**YOUR INSTRUCTIONS**. Only the number is wanted: state how many lines of the data below contain the word "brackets".
** Opening DATA EXTRACT block **
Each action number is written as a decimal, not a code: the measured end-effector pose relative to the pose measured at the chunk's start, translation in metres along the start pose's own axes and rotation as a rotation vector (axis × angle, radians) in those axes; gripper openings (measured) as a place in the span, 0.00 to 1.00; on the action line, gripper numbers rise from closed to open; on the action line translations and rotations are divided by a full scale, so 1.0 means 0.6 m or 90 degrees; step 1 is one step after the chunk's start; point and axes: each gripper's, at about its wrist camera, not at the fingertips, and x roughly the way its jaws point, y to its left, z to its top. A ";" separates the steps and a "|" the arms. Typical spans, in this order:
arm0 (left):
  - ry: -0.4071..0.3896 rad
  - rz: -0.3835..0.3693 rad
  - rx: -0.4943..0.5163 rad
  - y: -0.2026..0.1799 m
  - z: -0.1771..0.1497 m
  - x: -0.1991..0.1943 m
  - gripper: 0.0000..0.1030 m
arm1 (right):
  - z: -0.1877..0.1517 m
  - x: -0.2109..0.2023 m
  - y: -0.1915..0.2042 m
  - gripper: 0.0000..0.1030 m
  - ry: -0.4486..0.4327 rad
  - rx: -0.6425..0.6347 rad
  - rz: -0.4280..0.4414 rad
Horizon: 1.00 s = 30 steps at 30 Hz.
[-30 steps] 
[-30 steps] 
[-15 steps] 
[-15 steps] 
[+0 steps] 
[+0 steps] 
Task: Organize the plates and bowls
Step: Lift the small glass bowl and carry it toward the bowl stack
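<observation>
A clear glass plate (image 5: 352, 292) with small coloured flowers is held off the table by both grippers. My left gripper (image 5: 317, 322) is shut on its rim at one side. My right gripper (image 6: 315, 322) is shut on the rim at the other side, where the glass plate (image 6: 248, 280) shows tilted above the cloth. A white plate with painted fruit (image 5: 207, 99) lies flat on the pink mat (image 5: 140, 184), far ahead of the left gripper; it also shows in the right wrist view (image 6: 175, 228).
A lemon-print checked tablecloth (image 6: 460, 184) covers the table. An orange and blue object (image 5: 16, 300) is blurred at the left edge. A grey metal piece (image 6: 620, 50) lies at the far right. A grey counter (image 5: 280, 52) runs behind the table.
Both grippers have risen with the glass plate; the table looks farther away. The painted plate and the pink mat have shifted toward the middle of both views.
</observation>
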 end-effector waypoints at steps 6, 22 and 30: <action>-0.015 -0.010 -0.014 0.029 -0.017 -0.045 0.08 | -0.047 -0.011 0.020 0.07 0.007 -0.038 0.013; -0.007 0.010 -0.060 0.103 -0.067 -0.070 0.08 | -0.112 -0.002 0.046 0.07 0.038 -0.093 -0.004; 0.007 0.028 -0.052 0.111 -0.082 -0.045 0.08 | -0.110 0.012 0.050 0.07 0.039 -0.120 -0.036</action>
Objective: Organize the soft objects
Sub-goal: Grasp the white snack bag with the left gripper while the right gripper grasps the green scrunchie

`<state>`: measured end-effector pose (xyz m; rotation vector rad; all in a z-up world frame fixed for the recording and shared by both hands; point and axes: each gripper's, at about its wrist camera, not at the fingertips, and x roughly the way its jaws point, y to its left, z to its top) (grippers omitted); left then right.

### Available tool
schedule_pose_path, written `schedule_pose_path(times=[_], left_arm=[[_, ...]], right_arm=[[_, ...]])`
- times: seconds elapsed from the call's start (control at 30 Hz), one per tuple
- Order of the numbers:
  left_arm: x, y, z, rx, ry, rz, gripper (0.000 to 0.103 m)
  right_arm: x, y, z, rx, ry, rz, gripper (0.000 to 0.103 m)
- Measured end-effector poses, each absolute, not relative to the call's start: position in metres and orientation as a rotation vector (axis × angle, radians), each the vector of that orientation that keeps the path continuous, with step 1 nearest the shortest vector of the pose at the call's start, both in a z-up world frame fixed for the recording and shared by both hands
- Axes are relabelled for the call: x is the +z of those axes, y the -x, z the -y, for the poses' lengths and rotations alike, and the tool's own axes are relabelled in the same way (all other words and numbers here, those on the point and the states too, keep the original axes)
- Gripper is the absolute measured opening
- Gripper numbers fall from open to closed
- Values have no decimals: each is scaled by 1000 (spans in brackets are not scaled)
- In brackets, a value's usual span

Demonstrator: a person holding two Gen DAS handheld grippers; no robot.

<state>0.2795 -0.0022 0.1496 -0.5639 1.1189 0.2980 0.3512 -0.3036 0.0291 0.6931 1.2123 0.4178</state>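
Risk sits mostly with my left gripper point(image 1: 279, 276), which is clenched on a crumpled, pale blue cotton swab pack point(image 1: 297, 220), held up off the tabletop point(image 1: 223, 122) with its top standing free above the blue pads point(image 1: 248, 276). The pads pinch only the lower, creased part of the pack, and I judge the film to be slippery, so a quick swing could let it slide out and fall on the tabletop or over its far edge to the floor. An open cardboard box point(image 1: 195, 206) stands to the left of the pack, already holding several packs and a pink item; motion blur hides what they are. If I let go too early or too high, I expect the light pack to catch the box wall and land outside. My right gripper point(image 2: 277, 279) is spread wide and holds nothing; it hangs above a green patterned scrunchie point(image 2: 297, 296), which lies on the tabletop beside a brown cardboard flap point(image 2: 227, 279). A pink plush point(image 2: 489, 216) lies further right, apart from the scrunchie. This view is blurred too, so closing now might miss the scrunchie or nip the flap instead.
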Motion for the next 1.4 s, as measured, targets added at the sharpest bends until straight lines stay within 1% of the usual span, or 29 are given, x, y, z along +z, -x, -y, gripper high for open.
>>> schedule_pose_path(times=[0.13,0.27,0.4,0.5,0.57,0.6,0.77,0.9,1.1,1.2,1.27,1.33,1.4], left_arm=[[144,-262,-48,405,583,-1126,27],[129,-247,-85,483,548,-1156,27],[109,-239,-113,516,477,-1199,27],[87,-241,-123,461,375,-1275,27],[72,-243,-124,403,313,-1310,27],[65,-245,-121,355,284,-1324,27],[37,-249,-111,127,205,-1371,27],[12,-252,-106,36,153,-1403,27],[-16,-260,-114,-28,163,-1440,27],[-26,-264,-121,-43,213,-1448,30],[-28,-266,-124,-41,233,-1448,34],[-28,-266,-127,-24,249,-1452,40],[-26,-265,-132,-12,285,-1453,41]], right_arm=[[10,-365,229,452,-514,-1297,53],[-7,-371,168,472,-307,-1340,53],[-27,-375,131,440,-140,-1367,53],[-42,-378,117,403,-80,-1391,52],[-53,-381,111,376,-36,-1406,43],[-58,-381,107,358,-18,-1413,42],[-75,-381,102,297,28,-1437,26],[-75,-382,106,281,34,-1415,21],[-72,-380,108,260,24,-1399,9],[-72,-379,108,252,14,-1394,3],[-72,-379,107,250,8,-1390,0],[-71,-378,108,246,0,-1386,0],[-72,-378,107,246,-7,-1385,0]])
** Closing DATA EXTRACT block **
**RESULT OF THE TASK**. 2